For about a year now, Facebook has been test-running a new feature on WhatsApp that allows its users to send and receive payments on the messaging platform. The trial, which has been taking place in India, is due to end this July, with the possibility that the feature will be rolled out across that country- and the rest of the world –soon after.
While the prospect of money getting transferred between Nigerians on WhatsApp remains a reality to be experienced at some unidentified point in the future, it does present a challenge for the existing giants of Nigeria’s financial services sector. It’s not hard to imagine the top brass at the country’s biggest banks scratching their heads in fearful anticipation of whatever business-thwarting Tsunami Mark Zuckerberg’s people over at Silicon Valley are preparing against their interests.
Local fintech startups may also be watching the whole experiment with much angst. For all the growth they’ve managed over the past few years, they still hold only a small fraction of Nigeria’s vast market for financial products. They certainly won’t be pleased with having to square off against Facebook’s multi-billion dollar might on their home patch.
Why Facebook Wants a Payment Feature on WhatsApp
Zuckerberg, speaking about Facebook’s plan for WhatsApp Pay at an F8 Developer Conference, said that he believed sending money to people should be “as easy as sending a photo.” Banks and fintech companies might protest that they’re already making this happen.
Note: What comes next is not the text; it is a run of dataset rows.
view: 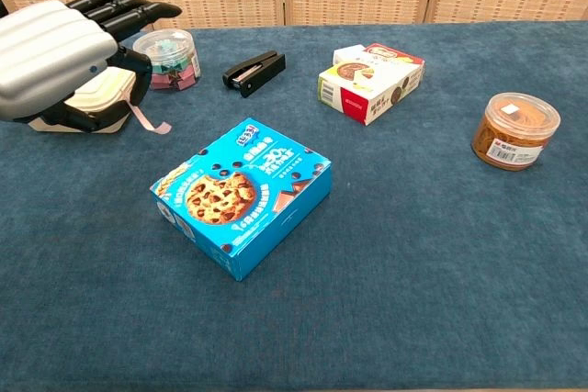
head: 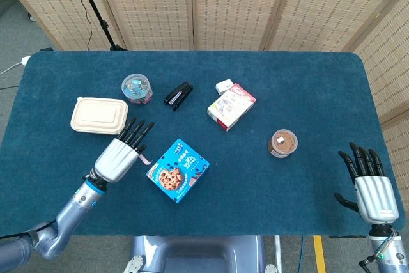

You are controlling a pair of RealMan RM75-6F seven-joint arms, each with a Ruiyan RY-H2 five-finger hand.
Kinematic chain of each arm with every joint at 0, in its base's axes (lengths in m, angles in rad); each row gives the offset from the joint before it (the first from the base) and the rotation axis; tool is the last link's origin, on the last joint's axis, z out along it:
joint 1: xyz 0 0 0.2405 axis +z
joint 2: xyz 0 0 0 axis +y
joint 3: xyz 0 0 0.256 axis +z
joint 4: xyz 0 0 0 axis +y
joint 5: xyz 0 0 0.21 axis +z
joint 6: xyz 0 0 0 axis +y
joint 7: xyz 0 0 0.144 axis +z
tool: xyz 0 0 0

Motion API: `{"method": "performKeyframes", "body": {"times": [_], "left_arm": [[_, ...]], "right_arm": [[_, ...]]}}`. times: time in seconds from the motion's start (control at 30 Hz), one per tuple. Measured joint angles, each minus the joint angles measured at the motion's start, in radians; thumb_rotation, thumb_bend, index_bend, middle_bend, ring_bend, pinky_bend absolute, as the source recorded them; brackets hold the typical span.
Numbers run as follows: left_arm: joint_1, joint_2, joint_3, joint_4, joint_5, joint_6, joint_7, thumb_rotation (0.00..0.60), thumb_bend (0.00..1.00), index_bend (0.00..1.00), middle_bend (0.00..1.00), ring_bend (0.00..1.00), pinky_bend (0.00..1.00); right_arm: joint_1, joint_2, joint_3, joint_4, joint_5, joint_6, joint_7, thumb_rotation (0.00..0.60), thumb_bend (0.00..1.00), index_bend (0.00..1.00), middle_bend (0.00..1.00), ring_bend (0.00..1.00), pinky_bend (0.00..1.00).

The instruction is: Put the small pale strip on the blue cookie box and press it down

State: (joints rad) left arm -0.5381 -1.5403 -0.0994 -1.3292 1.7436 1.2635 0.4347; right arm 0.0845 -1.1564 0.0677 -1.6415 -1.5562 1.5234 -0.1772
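The blue cookie box (head: 178,170) (view: 243,194) lies a little left of the table's middle, lid up. My left hand (head: 119,154) (view: 62,61) hovers just left of the box and pinches the small pale strip (head: 144,158) (view: 147,120), which hangs from under its fingers toward the box. The strip is clear of the box. My right hand (head: 370,188) rests at the table's near right corner, fingers spread, holding nothing; the chest view does not show it.
A cream lidded container (head: 99,116) (view: 103,96) sits behind the left hand. A clear tub of clips (head: 137,88), a black stapler (head: 179,95), a white and red box (head: 231,106) and a brown jar (head: 282,143) stand further back and right.
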Motion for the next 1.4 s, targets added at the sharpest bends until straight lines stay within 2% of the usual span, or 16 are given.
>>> {"method": "performKeyframes", "body": {"times": [0.27,0.6,0.83,1.1,1.17,1.27,1.4], "left_arm": [[-0.056,-0.057,0.007,0.031,0.056,-0.006,0.083,0.600,0.44,0.61,0.00,0.00,0.00],[-0.107,-0.177,0.041,0.209,0.139,0.061,-0.015,0.600,0.43,0.61,0.00,0.00,0.00],[-0.128,-0.261,0.063,0.316,0.150,0.091,-0.069,0.600,0.43,0.61,0.00,0.00,0.00],[-0.144,-0.309,0.072,0.374,0.127,0.087,-0.085,0.600,0.41,0.60,0.00,0.00,0.00],[-0.145,-0.314,0.076,0.379,0.120,0.083,-0.087,0.600,0.39,0.55,0.00,0.00,0.00],[-0.145,-0.308,0.080,0.371,0.111,0.077,-0.095,0.600,0.33,0.39,0.00,0.00,0.00],[-0.147,-0.285,0.084,0.349,0.105,0.075,-0.091,0.600,0.30,0.34,0.00,0.00,0.00]], "right_arm": [[0.003,0.000,0.000,-0.001,0.002,-0.005,0.000,0.600,0.00,0.13,0.00,0.00,0.00],[0.003,0.003,-0.001,-0.002,0.004,-0.008,0.003,0.600,0.00,0.13,0.00,0.00,0.00],[0.003,0.005,0.000,-0.001,0.008,-0.009,0.009,0.600,0.00,0.13,0.00,0.00,0.00],[0.004,0.006,0.002,-0.001,0.014,-0.013,0.009,0.600,0.00,0.13,0.00,0.00,0.00],[0.005,0.006,0.002,0.000,0.015,-0.013,0.010,0.600,0.00,0.13,0.00,0.00,0.00],[0.005,0.006,0.003,0.000,0.016,-0.013,0.010,0.600,0.00,0.13,0.00,0.00,0.00],[0.005,0.006,0.003,-0.001,0.016,-0.013,0.009,0.600,0.00,0.13,0.00,0.00,0.00]]}}
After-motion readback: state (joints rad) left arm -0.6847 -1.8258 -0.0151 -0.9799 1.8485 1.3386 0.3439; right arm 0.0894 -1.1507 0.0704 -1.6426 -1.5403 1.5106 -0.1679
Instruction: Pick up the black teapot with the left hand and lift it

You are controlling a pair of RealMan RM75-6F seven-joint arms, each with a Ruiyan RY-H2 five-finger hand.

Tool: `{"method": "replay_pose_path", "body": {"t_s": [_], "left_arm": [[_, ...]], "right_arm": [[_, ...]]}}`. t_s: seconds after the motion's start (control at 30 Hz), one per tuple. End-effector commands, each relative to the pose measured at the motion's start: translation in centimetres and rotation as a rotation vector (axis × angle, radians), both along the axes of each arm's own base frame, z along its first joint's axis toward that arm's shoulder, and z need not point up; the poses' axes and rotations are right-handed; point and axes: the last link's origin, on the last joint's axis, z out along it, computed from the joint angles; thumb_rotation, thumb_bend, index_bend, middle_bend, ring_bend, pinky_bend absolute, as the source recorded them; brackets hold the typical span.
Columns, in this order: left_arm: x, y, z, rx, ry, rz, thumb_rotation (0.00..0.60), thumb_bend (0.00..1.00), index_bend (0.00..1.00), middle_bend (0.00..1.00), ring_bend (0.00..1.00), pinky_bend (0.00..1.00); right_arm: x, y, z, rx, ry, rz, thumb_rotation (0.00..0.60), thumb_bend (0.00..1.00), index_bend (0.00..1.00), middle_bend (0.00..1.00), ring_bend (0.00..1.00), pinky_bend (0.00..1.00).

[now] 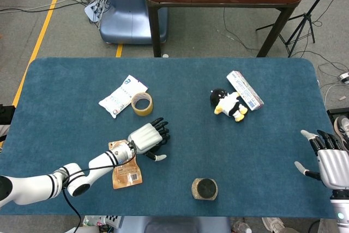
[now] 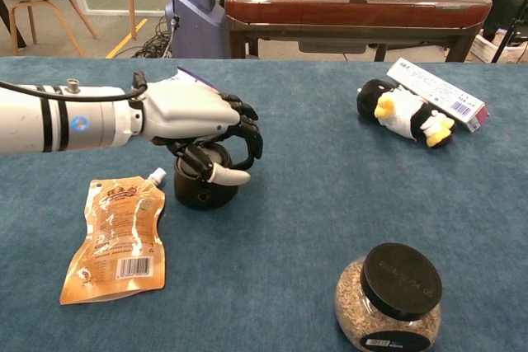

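The left hand (image 2: 198, 117) sits over the black teapot (image 2: 202, 183), fingers curled down around its top and grasping it — the pot's base rests on the blue desk (image 2: 330, 204), just beside an orange pouch (image 2: 115, 237). The right hand (image 1: 330, 162) hovers at the desk's far right edge, fingers spread, released and holding nothing — well apart from a dark-lidded jar (image 2: 392, 294)

L hand (image 2: 198, 117) curled; R hand (image 1: 331, 163) spread
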Motion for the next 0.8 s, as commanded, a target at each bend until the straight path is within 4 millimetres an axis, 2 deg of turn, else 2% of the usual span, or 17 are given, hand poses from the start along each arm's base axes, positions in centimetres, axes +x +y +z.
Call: {"method": "replay_pose_path", "body": {"t_s": [0.03, 0.57, 0.8], "left_arm": [[-0.4, -0.2, 0.5, 0.021, 0.01, -0.013, 0.116, 0.26, 0.27, 0.21, 0.03, 0.0], [-2.4, -0.8, 4.2, 0.127, 0.024, -0.019, 0.116, 0.26, 0.28, 0.24, 0.06, 0.0], [-4.1, -1.5, 5.9, 0.176, 0.051, -0.016, 0.118, 0.26, 0.28, 0.25, 0.06, 0.0]], "right_arm": [[0.0, 0.0, 0.0, 0.0, -0.001, 0.002, 0.6, 0.19, 0.19, 0.27, 0.13, 0.14], [0.4, -0.2, -0.3, 0.008, -0.008, 0.025, 0.6, 0.19, 0.19, 0.27, 0.13, 0.14], [0.7, -0.3, -0.4, 0.009, -0.013, 0.04, 0.6, 0.19, 0.19, 0.27, 0.13, 0.14]]}}
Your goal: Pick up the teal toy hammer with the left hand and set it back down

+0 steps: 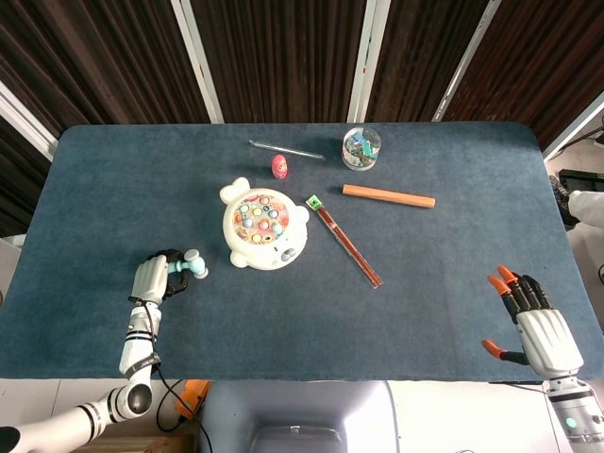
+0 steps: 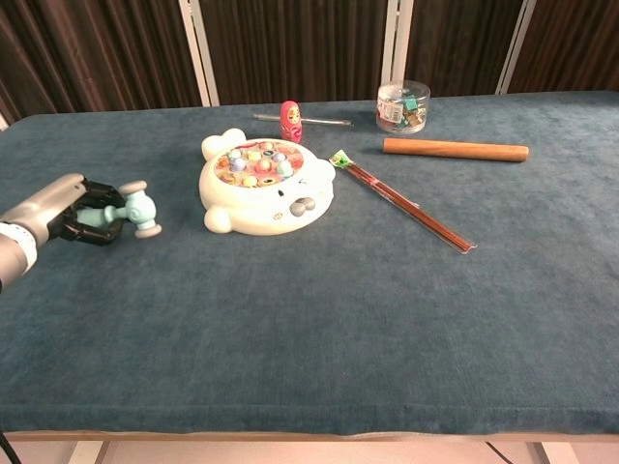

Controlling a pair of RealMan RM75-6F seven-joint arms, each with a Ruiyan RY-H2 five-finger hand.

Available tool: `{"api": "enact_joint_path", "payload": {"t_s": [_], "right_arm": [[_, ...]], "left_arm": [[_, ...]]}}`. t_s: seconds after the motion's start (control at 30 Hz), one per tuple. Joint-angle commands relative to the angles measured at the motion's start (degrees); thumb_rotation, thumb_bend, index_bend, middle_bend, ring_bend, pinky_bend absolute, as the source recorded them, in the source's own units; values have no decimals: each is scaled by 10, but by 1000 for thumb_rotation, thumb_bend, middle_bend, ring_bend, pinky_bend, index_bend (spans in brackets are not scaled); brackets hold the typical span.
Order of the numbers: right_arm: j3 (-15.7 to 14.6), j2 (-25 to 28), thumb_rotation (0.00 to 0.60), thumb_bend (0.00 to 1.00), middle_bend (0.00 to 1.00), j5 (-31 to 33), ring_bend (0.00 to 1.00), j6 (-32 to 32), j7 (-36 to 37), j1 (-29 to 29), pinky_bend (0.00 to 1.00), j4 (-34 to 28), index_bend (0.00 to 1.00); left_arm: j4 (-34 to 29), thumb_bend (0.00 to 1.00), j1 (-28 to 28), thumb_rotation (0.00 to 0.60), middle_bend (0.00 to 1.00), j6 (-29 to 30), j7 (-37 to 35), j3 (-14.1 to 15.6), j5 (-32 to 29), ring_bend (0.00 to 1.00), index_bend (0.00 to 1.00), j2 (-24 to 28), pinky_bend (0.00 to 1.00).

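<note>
While its dark fingers wrap the handle, the left hand (image 2: 73,209) holds the small teal plastic toy hammer (image 2: 131,209) near the blue cloth table's (image 2: 387,309) left edge, head pointing toward the white bear-shaped fishing game toy (image 2: 263,187) nearby. Well apart, the right hand (image 1: 533,316) rests with orange-tipped fingers spread, holding nothing.

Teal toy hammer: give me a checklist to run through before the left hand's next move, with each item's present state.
1. Left hand grips the teal toy hammer by its handle: ok.
2. Hammer head sticks out free of the fingers: ok.
3. Hammer lifted off the table: cannot tell.
4. Bare cloth under the hammer for setting down: ok.
5. White fishing toy stands apart from the hammer head: ok.
6. Right hand holds nothing, far from the hammer: ok.
</note>
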Motion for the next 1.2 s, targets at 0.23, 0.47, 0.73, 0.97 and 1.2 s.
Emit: {"api": "enact_joint_path", "payload": {"t_s": [0.23, 0.47, 0.73, 0.97, 1.2], "right_arm": [[-2, 0, 600, 273, 0, -2, 0, -2, -1, 1, 0, -1, 0], [-5, 1, 600, 273, 0, -7, 0, -6, -1, 3, 0, -1, 0], [-9, 5, 600, 273, 0, -11, 0, -10, 3, 5, 0, -2, 0], [-10, 7, 600, 273, 0, -12, 0, -14, 6, 7, 0, -2, 0], [-11, 10, 600, 273, 0, -12, 0, -17, 13, 9, 0, -2, 0]], "left_arm": [[80, 787, 15, 600, 563, 144, -68, 15, 115, 475, 630, -57, 547], [56, 825, 24, 600, 702, 161, -104, 23, 149, 709, 696, -40, 896], [0, 883, 34, 600, 830, 163, -156, 28, 176, 913, 746, -6, 1000], [-64, 897, 24, 600, 876, 132, -169, 7, 164, 997, 762, 27, 1000], [-48, 904, -32, 600, 909, 62, -109, -41, 104, 1000, 776, 11, 1000]]}}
And they may be right in certain respects.
But Facebook’s plan isn’t just about ease as per making payments. It’s about convenience. They want to ensure that their users have even fewer reasons to leave the platform at any given moment; certainly not if it’s because they want to pay for things.
There’s an even more fundamental reason why they’ve created the new feature: user purchasing habits. By having people take more of their buying and selling journeys onto WhatsApp, Facebook is able to pick up more information about users’ purchasing habits, and target adverts accordingly. With more precise ad targeting comes more buys, and more revenue- something for Facebook’s board and shareholders to smile about.
It makes sense that Facebook would begin testing this out in India. The country has over 1 billion mobile users- compared to just over 100 million for Nigeria –and an ever-growing number of people active on social media. That’s a huge market to conquer in anyone’s book. Thus far, they have achieved about 1 million transactions per month on WhatsApp Pay there.
How WhatsApp Pay Could Be Received in Nigeria
WhatsApp Pay may come up against a considerable brick wall if it tries to get into the Nigerian market. That obstacle is the country’s regulatory authorities- in this case, the Central Bank of Nigeria.
Regulatory authorities seem eager to protect key local sectors against foreign competition- or even competition from disruptive forces originating within Nigeria. A not-too-inadequate example of the latter was a comment made by the Central Bank Governor, Godwin Emefiele, which suggested that the CBN was ready to cordon off the banking sector’s prized spaces from encroaching fintech companies. That comment sent shivers down the spine of not a few payment company founders.
If it manages to launch in Nigeria, WhatsApp Pay will very likely be an instant hit. About 41% of Nigerians on the internet use WhatsApp for various purposes, including communication with customers and vendors. Having a payments feature on the app will make it an even more attractive tool for business.
The fact that Nigerians already spend a good deal of their time on platforms like this is what will worry banks. They don’t have its strength of presence, and cannot even afford to match it. With more financial transactions taking place on digital channels removed from their reach, they could be facing a significant decline in the volume of cash going through them.
How the Banks Could Respond
It’s worth remembering that Facebook-owned WhatsApp isn’t the only payment system being launched by tech giants. There’s also Google Pay, Amazon Pay, and Apple Pay, all of which can be used on the platforms which own them. The fear is that as more commerce goes online, banks will see their role in the financial system shrink even further. Every online marketplace or social media channel could soon have its own little payments economy, thus shutting the banks out.
How will the banks ensure that they aren’t squeezed out of existence by big tech?
Besides relying on the CBN to impose restrictions on these giants, they could forge an alliance with fintech companies to offer payment services to small businesses with an online presence. Perhaps they could go it alone by presenting their payment solutions without fintech companies’ input. But it’s hard to see how they would compete against platforms that offer these services for next to nothing.
In the end, banks may have to evolve to stay relevant in a world that’s taking to decentralized financial systems pretty quickly. It will be interesting to see how they get this done.